Die “Frühstückstube” von Otto Prutscher für Gottfried Zykan am Kohlmarkt 5 in 1010 Wien
Unser Beitragsfoto zeigt eine Deckeldose für den Feinkosthändler Gottfried Zykan der Porzellanmanufaktur Augarten. Unlängst gelang es mir wieder einer dieser kleinen Porzellandosen zu erwerben. Der Dekor ist auffällig aus dem Art Deco und Dank der Bezeichnung des Deckels findet man schnell nähere Angaben. Diese kleine Deckeldose mit blauem Umdruckdekor kann dem Wiener Architekten Otto Prutscher zugeordnet werden (siehe Duit 2019, Band 2, Seite 257). Es dürfte sich um ein Werbemittel der bereits 1905 eröffneten “Frühstückstube” von Gottfried Zykan am Kohlmarkt 5 in Wien handeln. Die Besonderheit des Geschäftes lag nicht nur am Sortiment selbst sondern an der Möglichkeit die Spirituosen, Pasteten und die berühmte Gänseleber auch direkt im Geschäft zu verkosten. Im Wiener Adressbuch Lehmann von 1924 ist Zykans Firma zur “Verabreichung von kalten Speisen, Gemischtwaren, Verschleiss und Gastgewerbe” protokolliert. Der Dekor der Dose für Kaviar steht in Übereinstimmung mit der Ausstattung des heute verloren gegangenen Interieurs und Geschäftes, dessen Abbildungen wir in der Zeitschrift “Moderne Baumformen”, Wien 1925, Seite 416, Tafel 94 finden. Otto Prutscher wurde von Gottfried Zykan in den 20er-Jahren beauftragt, das Geschäft am Kohlmarkt zu modernisieren.
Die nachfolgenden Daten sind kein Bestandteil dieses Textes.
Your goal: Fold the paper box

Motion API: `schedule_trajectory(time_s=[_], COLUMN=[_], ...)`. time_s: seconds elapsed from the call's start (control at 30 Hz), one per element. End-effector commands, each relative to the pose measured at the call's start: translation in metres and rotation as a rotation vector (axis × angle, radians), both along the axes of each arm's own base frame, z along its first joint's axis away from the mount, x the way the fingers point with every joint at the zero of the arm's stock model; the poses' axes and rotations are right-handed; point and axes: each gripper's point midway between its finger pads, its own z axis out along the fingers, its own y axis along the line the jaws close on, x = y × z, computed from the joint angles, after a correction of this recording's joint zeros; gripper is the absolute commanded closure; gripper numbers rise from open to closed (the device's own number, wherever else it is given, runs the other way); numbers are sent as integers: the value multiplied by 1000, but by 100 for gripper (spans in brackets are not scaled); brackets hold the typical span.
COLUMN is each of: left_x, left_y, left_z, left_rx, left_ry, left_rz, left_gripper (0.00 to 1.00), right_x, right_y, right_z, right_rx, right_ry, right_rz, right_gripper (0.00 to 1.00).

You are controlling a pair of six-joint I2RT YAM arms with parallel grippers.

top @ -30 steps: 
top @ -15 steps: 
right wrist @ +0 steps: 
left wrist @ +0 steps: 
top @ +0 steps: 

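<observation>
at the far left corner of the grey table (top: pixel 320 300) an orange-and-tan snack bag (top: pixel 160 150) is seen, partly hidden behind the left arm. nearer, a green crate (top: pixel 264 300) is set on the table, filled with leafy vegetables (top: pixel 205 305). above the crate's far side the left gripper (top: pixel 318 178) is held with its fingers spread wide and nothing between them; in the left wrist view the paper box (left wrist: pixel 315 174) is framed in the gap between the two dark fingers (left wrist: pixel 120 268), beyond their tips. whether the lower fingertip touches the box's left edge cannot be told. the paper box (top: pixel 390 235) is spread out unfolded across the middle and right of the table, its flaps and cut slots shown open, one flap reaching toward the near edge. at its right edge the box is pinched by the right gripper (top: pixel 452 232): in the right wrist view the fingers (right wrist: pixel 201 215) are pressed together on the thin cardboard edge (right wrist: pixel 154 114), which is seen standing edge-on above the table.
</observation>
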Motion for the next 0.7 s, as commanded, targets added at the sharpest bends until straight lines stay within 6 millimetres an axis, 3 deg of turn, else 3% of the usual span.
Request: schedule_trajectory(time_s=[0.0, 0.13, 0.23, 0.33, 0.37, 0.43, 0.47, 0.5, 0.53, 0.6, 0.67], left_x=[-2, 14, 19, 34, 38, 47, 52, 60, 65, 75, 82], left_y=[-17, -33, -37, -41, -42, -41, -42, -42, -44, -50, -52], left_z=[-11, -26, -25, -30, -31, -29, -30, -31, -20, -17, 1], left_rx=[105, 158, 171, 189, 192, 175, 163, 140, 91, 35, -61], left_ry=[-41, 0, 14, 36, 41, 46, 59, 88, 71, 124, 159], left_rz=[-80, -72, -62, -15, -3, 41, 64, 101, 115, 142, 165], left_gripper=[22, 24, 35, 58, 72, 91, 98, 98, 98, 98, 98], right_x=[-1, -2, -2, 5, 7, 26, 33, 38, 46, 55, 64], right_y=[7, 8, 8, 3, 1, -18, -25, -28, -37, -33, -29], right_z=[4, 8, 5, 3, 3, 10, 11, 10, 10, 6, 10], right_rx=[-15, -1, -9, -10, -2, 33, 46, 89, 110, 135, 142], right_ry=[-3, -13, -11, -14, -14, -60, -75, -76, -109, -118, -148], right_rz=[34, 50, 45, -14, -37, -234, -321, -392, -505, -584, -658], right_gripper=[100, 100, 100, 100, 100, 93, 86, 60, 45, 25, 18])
Foto: “Frühstückstube” am Kohlmarkt in Wien aus: Zeitschrift “Moderne Baumformen”, Wien 1925, Seite 416, Tafel 94
Eine weitere Fotografie des Verkaufsraums des Feinkostladens Gottfried Zykan befindet sich in der Bibliothek und Kunstblättersammlung des MAK Wien. Es stammt aus dem Nachlass von Otto Prutscher (siehe KI 14274-589, 1980 übernommen). Auf der Rückseite ist die Ausführung der “Feinkosthalle” erwähnt: “weiß lackiert, weißer Marmor”. Die finanzielle Situation von Gottfried Zykan erlaubte ihm als einer der Ersten die Anschaffung eines eigenen Automobiles, einer herrschaftlichen Villa in Ober St. Veit sowie zahlreiche Auslandsreisen. Die Wirtschaftskrise als auch der große Börsenkrach 1929 machte auch vor ihm nicht halt. So verlor Zykan sein wohl situiertes Klientel. Es wird vermutet, dass Zykan aufgrund der Geschäftseinbrüche im Jahre 1934 Selbstmord begeht. Sein Sohn Fritz leitete die Geschicke des Geschäftes bis 1936, anschliessend ist sein Know-how bei den Feinkosthändlern Wild und Böhle gefragt. Er lässt sich 1924 von Otto Prutscher seine Wohnung in der Mariahilferstrasse 181 einrichten. An der Stelle der “Frühstücksstube” wurde in den 50er Jahren vom Architekten Oswald Haerdtl (1899 – 1959) das erste Wiener Designer Café, das Arabia Espresso eingerichtet. Also ein hoch frequentierter Ort der Kulinarik in Wien. Ich danke Dr. Ulrike Scholda und Dr. Waltraud Neuwirth für diese Hinweise.